Volvo Q2 profit rises as truck demand, services outweigh tariff hit

Volvo Group AB’s (ST:VOLVb) adjusted operating income rose to SEK 14.78 billion in the second quarter from SEK 13.48 billion a year earlier, as stronger European and North American truck demand and a stronger service business offset higher U.S. tariff costs, the Swedish truckmaker said on Friday.
The adjusted operating margin was 11.7%, up from 11% in the second quarter of 2025. Net sales increased 3% to SEK 126.27 billion from SEK 122.90 billion, with organic sales growth of 7%. Vehicle sales grew 6% organically and service sales grew 7%.
“This improvement was achieved despite headwinds from net US tariff costs as well as higher freight and material costs. These were more than offset by a stronger service business, a favorable brand and market mix as well as lower net R&D expenses,” said President and CEO Martin Lundstedt in a statement.
Net order intake for trucks surged 33% to 63,412 vehicles. Orders in North America more than doubled year-over-year, while demand in Europe and South America grew gradually, the company said. Total truck deliveries rose 6%.
During the quarter, the net U.S. tariff impact was SEK 1.2 billion negative, with just over half affecting the Construction Equipment segment, compared with SEK 0.2 billion in tariff costs a year earlier.
Reported operating income was SEK 13.48 billion, compared with SEK 9.96 billion a year earlier, corresponding to an operating margin of 10.7%, up from 8.1%.
Costs totaling SEK 1.31 billion were excluded from adjusted operating income in the quarter, including a negative effect of SEK 1.83 billion related to Volvo Group North America’s settlement with the California Air Resources Board, partly offset by a positive effect of SEK 405 million from the divestment of the Flexis joint venture, and a positive effect of SEK 119 million from the reversal of previously recognized restructuring charges tied to the European bus operation.
Earnings per share were SEK 5.10, compared with SEK 3.64 a year earlier.
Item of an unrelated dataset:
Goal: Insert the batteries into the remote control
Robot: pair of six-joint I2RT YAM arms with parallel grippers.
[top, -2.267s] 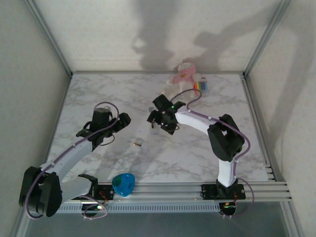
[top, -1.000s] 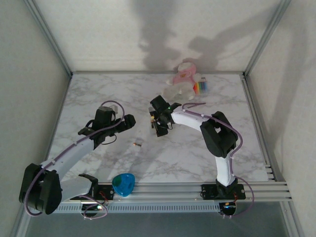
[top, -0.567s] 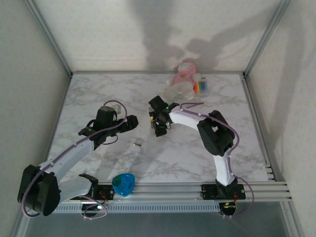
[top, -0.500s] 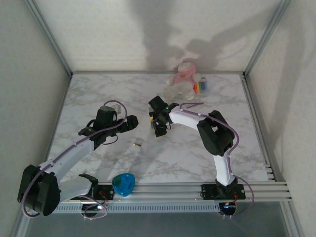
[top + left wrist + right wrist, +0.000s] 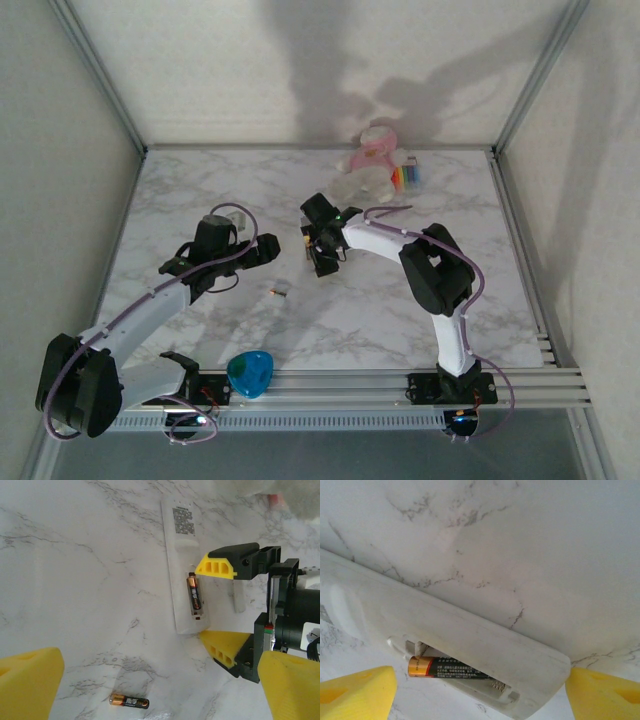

Operating cash flow in the Industrial Operations was SEK 5.84 billion, compared with SEK 2.95 billion, which the company said was primarily an effect of higher operating income and lower build-up of working capital, partially offset by increased income taxes paid.
By segment, Trucks reported net sales of SEK 86.85 billion, up 6% from a year earlier, while its adjusted operating margin improved to 11.2% from 10.3%.
Construction Equipment posted net sales of SEK 21.60 billion, down 6%, reflecting the divestment of SDLG, although organic sales rose 13%. Its adjusted operating margin increased to 14.4% from 13.1%.
Buses reported net sales of SEK 6.07 billion, broadly unchanged from a year earlier, while its adjusted operating margin edged up to 8.2% from 7.9%.
Volvo Penta’s net sales were largely flat at SEK 5.43 billion, but its adjusted operating margin declined to 16.7% from 20.7%, which the company attributed to lower volumes and higher costs.
“The second quarter of 2026 demonstrates the strength and adaptability of the Volvo Group….Profitability reached its highest level in recent quarters” Lundstedt added.
Subsequent to the quarter, Volvo Group filed for a refund under the International Emergency Economic Powers Act, which the company said is expected to be recognized in the third quarter of 2026 and to offset a forecast negative impact of SEK 1.1 billion on operating income from U.S. tariffs.